Target-Guided Trajectory Generation for Controllable Traffic Scenarios - A novel conditioning method for diffusion-based trajectory generation enabling controllable traffic scenario synthesis

Abstract

Autonomous vehicles (AVs) must be evaluated under rare and hazardous driving conditions to ensure safety and reliability. However, creating such safety-critical scenarios is made difficult for several reasons. They occur infrequently in real-world data and are costly to reproduce through physical testing, while existing simulation methods often yield unrealistic behaviors. This thesis explores generative modeling as a tool for producing realistic and controllable scenarios for closed-loop evaluation of AV systems. We introduce a novel diffusion-based method for generating adversarial trajectories, with a focus on Classifier-Free Guidance (CFG) to steer agents toward defined targets. The approach incorporates target information during training, uses data augmentation to improve robustness, and applies trajectory optimization to enhance accuracy. Building on the Versatile Behavior Diffusion (VBD) framework, our method strengthens controllability while preserving realistic motion patterns. The experimental results show that CFG improves guidance performance without any additional computational cost during inference, which has been a major limitation of prior approaches, while still matching the accuracy of classifier-based guidance.

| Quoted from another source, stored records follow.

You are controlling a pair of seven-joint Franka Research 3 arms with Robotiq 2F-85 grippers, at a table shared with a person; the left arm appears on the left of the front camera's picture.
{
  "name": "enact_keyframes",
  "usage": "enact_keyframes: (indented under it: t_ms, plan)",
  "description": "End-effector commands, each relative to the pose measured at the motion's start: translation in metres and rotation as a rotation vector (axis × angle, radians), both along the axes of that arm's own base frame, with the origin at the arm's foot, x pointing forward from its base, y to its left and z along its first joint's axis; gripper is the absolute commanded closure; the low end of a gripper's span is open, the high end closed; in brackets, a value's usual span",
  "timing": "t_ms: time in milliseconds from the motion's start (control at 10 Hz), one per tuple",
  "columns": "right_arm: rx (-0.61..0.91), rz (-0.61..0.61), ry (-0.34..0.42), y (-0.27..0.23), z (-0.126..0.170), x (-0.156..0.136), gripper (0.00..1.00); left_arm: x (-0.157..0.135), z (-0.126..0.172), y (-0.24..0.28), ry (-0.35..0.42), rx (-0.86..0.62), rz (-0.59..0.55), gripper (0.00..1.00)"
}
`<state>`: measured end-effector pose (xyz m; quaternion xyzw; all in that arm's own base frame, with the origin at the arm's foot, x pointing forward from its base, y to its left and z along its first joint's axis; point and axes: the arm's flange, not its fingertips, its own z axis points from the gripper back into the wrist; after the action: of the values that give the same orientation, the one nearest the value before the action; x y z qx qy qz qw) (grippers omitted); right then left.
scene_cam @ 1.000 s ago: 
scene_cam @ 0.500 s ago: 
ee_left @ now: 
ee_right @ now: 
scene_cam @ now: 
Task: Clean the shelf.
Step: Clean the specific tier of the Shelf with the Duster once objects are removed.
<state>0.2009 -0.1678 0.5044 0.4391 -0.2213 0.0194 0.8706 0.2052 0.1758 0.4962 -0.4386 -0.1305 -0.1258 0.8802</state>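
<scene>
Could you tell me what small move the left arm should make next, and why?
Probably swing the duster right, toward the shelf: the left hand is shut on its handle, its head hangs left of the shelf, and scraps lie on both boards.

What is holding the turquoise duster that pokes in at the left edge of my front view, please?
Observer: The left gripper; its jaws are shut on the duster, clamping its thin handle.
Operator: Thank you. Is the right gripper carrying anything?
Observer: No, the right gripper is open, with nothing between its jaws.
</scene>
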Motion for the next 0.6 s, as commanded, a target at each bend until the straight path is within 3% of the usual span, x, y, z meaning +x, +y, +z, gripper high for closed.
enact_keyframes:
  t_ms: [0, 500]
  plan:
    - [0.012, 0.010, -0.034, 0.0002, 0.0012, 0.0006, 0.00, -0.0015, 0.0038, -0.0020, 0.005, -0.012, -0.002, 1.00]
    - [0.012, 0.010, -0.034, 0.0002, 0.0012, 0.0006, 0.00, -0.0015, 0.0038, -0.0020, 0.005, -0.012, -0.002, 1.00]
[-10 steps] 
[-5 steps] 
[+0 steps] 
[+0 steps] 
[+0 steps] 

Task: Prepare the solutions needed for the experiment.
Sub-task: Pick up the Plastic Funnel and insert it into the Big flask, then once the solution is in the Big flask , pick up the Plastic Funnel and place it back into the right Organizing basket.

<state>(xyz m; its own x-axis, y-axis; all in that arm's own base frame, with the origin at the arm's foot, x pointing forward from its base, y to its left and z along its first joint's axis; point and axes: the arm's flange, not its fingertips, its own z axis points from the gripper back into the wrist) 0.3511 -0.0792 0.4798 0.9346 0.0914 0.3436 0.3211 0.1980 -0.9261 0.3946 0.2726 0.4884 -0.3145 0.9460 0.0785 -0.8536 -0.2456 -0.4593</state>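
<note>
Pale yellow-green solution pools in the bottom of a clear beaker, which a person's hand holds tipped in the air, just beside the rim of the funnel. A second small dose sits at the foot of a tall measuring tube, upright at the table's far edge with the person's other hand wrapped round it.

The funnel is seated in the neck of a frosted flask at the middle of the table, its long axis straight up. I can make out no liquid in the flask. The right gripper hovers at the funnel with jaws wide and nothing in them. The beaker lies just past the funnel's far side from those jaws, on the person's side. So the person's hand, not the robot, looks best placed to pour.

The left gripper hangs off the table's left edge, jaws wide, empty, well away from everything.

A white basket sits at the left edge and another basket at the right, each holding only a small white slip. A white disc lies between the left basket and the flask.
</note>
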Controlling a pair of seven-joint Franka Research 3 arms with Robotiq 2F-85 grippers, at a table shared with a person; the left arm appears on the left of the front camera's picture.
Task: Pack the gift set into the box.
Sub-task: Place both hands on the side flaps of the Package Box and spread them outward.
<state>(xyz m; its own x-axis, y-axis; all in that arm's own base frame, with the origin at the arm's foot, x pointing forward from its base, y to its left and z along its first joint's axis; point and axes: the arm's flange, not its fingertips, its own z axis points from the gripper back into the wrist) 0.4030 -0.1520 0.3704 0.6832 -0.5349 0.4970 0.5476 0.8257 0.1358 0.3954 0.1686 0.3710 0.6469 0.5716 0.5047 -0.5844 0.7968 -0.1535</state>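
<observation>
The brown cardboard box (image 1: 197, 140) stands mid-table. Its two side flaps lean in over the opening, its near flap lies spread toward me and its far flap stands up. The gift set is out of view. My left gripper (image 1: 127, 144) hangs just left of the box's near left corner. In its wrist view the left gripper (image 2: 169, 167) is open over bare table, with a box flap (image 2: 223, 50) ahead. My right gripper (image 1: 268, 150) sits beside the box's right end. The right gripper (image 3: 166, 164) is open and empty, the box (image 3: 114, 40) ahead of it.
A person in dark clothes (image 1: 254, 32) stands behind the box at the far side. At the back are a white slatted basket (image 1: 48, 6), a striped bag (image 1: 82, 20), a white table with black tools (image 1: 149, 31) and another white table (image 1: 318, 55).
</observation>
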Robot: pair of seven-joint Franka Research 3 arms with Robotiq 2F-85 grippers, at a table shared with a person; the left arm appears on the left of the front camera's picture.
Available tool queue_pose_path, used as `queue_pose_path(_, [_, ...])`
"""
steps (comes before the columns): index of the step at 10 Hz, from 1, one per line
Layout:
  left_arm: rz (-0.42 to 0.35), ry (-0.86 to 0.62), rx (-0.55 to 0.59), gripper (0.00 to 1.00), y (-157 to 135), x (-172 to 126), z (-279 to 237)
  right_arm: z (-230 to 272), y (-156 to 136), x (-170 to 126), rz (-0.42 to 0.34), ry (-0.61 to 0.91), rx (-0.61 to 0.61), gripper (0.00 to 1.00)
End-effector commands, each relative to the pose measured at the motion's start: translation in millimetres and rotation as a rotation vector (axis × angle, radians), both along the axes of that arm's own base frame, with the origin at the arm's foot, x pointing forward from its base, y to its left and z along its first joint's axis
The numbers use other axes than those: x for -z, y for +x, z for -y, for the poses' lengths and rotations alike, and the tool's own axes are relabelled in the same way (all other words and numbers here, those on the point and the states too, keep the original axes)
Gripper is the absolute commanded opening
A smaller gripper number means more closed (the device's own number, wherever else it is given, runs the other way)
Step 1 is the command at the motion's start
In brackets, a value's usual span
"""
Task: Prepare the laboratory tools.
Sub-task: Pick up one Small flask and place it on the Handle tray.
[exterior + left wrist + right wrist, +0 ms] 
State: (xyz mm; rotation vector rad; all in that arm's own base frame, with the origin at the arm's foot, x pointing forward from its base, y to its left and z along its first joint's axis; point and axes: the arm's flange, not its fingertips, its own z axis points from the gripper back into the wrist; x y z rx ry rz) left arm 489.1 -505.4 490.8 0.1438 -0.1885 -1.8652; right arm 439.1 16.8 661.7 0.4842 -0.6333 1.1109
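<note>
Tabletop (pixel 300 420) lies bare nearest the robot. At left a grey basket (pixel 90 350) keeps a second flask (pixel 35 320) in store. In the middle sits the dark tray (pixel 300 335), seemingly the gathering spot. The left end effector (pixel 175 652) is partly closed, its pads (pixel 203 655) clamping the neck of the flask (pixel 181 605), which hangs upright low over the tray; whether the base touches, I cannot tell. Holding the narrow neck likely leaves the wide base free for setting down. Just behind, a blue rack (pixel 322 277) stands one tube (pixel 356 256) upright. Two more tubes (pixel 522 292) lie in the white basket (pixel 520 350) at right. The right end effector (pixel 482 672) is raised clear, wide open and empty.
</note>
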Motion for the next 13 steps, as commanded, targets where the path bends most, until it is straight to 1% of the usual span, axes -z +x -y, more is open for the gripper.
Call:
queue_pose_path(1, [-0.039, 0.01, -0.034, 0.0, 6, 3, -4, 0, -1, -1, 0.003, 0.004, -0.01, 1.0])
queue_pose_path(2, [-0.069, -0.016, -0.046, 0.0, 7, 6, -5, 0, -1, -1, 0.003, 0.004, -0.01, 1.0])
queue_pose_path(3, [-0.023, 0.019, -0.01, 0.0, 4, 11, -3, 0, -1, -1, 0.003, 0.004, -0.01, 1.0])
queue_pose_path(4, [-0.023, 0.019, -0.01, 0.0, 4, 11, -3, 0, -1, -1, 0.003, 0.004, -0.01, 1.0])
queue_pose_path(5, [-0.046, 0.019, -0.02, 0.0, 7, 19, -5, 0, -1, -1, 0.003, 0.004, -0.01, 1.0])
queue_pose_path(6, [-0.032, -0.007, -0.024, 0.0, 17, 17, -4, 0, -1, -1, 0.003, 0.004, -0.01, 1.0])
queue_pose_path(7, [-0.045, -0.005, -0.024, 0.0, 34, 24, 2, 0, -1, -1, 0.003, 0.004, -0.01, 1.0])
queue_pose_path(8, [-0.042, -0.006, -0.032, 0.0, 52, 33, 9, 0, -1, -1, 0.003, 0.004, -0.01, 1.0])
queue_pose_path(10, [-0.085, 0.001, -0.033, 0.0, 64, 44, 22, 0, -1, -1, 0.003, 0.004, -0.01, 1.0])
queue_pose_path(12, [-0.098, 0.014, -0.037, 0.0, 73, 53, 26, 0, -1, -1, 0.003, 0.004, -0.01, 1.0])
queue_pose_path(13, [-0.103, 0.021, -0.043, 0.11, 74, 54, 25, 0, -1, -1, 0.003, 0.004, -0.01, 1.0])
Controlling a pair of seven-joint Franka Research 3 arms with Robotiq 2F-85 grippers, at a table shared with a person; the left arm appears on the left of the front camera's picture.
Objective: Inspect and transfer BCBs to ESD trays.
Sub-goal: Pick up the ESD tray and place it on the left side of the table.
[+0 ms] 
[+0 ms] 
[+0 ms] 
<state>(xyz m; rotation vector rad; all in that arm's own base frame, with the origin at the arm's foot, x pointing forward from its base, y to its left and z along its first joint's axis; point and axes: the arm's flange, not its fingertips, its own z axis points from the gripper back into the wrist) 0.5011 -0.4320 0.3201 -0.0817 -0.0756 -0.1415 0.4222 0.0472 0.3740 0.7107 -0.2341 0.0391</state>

When combined with classifier-based guidance, CFG yields substantial improvements in target accuracy and reduces the number of required guidance iterations. Furthermore, direct trajectory optimization is shown to further refine target accuracy, although it introduces trade-offs with respect to adherence to traffic regulations. Collectively, these findings establish an efficient and versatile framework for the generation of safety-critical driving scenarios, thereby advancing the methodological foundation for rigorous evaluation of autonomous vehicle systems.